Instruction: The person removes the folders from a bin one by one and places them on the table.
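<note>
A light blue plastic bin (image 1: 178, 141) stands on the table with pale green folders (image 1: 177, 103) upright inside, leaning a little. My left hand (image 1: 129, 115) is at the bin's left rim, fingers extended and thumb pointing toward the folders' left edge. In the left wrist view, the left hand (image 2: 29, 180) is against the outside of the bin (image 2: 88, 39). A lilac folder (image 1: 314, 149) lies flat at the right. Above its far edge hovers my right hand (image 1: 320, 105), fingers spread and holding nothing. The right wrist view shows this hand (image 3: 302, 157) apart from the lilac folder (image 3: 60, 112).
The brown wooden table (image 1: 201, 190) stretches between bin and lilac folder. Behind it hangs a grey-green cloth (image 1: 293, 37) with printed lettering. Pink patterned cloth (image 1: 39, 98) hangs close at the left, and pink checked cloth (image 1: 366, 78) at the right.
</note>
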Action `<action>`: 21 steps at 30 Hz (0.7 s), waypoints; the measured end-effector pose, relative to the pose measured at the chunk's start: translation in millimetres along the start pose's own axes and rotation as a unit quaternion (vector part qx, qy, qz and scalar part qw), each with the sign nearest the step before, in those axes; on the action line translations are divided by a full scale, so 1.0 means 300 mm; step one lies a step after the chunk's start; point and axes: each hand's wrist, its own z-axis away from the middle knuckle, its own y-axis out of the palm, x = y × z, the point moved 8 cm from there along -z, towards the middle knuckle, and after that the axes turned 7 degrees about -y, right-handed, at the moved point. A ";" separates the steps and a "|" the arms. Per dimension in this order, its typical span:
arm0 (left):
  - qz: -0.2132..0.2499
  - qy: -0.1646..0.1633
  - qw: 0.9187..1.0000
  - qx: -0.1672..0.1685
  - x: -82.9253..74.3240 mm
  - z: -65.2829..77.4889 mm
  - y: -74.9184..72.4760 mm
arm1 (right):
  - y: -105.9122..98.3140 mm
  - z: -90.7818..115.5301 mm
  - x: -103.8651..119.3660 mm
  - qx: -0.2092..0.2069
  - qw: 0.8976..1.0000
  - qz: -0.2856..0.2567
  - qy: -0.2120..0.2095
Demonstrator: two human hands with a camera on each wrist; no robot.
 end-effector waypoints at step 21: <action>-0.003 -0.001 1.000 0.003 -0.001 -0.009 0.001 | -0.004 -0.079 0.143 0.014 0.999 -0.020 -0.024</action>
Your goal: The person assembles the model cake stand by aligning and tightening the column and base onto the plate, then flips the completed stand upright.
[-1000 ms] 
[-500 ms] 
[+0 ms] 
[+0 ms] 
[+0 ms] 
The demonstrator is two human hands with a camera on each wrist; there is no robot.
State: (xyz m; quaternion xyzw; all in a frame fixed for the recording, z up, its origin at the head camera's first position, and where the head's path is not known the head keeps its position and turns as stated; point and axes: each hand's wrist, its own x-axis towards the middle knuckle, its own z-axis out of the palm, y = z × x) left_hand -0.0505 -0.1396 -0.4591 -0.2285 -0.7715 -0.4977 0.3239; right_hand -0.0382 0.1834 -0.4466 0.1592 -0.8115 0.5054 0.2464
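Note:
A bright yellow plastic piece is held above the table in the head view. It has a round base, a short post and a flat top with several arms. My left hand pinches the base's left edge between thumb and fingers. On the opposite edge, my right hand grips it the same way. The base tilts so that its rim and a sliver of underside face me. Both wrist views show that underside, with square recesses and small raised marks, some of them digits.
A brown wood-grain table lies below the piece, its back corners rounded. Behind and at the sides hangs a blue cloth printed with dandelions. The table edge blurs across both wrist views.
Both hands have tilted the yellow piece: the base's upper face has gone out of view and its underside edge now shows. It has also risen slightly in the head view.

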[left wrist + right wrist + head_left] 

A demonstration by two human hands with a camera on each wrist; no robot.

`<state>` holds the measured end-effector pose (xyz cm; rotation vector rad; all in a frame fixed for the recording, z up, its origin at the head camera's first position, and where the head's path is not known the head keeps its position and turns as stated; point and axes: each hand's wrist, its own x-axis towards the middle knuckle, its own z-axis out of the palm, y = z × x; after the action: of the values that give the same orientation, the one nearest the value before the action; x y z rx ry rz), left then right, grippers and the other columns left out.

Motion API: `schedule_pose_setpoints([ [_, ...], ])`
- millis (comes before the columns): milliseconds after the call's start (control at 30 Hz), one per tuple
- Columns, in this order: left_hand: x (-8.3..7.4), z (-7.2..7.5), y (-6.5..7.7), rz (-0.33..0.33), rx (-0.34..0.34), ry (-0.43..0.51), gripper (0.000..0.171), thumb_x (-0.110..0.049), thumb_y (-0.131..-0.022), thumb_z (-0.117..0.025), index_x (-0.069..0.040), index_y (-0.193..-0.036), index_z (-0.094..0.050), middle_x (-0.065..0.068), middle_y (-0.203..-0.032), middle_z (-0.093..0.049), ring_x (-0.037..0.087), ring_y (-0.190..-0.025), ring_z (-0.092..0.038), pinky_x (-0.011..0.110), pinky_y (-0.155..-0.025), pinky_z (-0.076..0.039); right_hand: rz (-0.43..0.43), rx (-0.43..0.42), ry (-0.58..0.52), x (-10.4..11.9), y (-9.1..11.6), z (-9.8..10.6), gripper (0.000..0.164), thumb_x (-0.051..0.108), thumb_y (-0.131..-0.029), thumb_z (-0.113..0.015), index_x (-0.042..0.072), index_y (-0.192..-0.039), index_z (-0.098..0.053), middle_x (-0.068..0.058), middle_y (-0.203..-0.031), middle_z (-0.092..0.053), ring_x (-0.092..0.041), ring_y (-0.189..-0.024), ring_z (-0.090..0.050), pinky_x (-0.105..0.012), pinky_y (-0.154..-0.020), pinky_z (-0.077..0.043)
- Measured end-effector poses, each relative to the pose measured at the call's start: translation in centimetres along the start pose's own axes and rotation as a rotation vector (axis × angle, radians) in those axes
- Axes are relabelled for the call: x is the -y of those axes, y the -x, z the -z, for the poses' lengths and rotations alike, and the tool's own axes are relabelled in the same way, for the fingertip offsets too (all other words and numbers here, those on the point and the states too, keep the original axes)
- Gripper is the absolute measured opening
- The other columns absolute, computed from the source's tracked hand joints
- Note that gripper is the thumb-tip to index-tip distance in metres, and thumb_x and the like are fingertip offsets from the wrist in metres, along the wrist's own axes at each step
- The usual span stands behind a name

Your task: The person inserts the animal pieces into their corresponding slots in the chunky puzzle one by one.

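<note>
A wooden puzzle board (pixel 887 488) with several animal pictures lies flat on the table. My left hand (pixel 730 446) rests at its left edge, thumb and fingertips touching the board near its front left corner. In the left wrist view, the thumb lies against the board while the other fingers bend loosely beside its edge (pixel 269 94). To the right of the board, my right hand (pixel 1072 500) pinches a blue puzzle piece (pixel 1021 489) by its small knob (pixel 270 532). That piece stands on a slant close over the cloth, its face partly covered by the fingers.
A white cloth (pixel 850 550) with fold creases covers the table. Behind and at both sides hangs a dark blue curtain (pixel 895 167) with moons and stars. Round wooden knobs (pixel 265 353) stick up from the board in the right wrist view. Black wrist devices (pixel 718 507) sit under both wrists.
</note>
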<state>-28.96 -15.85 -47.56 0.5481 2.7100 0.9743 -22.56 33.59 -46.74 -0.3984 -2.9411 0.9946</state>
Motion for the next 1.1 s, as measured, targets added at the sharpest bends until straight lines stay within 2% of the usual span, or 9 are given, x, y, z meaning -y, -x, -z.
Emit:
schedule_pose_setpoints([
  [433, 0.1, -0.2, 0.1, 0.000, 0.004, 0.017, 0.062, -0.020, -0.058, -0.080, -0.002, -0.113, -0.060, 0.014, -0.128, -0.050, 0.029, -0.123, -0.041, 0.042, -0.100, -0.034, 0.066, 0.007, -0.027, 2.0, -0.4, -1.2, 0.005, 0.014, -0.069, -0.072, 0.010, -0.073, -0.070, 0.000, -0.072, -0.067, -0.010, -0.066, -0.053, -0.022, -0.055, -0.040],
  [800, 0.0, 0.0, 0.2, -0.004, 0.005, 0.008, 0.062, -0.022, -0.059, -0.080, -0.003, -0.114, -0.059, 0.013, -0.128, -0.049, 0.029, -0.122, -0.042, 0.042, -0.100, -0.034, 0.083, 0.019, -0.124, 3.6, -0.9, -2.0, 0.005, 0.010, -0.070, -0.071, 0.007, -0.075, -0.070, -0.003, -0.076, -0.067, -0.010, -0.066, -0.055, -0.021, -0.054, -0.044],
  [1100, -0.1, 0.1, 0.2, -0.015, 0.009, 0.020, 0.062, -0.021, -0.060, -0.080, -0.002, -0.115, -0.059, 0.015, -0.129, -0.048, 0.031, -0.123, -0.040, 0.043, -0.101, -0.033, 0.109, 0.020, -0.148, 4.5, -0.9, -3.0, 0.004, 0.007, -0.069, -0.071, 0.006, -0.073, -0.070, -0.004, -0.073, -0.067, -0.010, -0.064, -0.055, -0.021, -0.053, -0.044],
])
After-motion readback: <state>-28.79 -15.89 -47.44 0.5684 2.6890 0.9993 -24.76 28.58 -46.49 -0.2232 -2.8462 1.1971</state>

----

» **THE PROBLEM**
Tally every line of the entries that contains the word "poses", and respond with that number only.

» **SOLUTION**
2